● ASSIGNMENT: Repeat exactly the line that contains "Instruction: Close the" and every line after it, down to the last line of the entries below. Do not include pictures.

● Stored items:
*** Begin section ***

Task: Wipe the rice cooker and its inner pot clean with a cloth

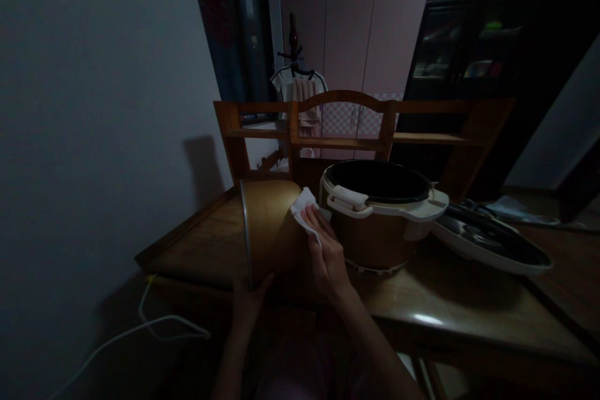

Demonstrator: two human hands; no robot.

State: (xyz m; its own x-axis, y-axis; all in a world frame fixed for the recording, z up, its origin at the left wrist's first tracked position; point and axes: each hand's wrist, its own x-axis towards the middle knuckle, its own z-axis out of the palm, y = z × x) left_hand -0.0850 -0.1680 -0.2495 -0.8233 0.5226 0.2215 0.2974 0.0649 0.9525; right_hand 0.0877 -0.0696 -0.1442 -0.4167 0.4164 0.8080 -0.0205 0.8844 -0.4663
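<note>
A golden inner pot (268, 225) lies tipped on its side at the table's near edge, its rim facing left. My left hand (250, 300) grips that rim from below, thumb up over the edge. My right hand (325, 250) presses a white cloth (302, 206) flat against the pot's outer wall. Just right of the pot stands a rice cooker body (379, 215), beige and bronze, open at the top with a dark cavity.
The cooker's lid (487, 240) lies open to the right on the wooden table (450, 306). A wooden shelf rack (347, 131) stands behind. A white cable (140, 325) trails down at the left beside a grey wall. Pink cupboards and hanging clothes fill the back.
</note>
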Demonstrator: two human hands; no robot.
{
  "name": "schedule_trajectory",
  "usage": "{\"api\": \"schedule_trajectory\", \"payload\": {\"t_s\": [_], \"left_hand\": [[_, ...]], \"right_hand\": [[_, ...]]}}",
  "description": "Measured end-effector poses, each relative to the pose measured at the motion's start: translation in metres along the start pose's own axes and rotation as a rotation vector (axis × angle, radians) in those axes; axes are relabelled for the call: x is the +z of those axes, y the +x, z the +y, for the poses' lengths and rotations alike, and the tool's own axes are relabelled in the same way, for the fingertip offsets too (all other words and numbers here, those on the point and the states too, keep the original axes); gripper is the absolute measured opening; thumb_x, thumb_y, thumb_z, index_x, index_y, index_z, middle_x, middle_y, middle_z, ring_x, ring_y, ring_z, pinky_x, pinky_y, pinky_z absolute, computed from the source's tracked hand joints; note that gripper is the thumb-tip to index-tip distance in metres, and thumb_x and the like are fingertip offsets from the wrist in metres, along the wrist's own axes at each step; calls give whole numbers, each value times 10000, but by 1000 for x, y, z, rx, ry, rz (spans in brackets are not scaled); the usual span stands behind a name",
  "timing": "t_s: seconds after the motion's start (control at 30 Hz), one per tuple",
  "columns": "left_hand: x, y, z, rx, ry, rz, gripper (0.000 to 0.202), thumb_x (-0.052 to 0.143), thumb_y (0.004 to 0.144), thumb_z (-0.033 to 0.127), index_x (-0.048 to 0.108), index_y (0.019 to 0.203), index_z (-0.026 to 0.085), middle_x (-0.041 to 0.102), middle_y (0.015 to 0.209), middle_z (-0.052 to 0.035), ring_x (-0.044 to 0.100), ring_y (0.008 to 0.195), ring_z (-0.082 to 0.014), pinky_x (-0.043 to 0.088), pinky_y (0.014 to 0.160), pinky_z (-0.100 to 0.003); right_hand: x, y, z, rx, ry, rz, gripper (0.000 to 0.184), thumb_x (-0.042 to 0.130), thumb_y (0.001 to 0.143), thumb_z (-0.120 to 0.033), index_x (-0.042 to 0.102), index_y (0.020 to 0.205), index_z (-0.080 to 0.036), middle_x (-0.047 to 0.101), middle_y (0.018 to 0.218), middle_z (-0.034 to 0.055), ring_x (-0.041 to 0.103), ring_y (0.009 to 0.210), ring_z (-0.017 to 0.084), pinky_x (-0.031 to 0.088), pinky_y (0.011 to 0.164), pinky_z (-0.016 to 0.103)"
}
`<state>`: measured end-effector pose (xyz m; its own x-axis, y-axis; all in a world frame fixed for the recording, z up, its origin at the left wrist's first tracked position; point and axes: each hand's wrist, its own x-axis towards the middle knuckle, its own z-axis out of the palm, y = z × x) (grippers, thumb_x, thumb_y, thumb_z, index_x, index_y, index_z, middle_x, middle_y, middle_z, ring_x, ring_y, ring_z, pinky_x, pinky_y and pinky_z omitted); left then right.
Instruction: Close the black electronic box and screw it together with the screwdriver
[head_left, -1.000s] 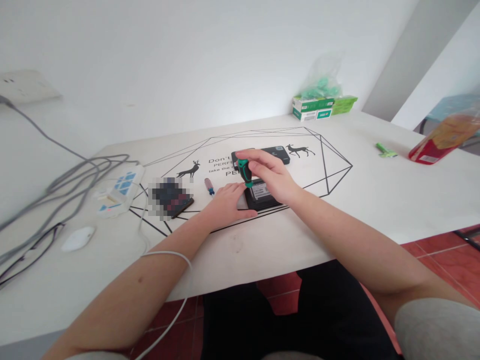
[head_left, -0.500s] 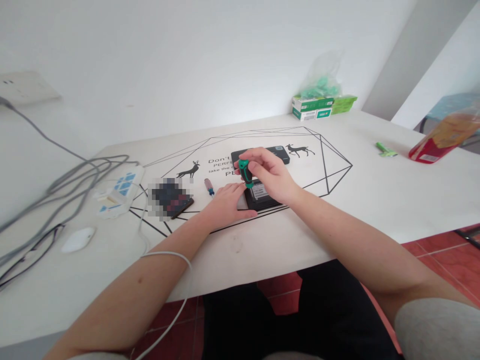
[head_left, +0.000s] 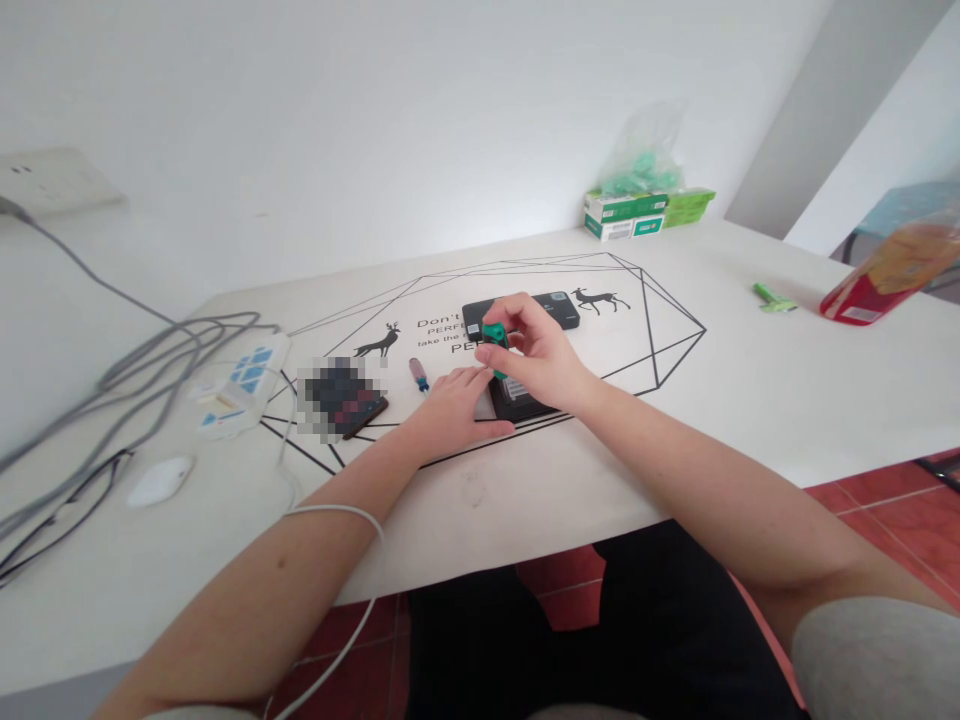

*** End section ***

● ANSWER BELOW:
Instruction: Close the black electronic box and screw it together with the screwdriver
[head_left, -1.000s] 
[head_left, -0.500s] 
[head_left, +0.000s] 

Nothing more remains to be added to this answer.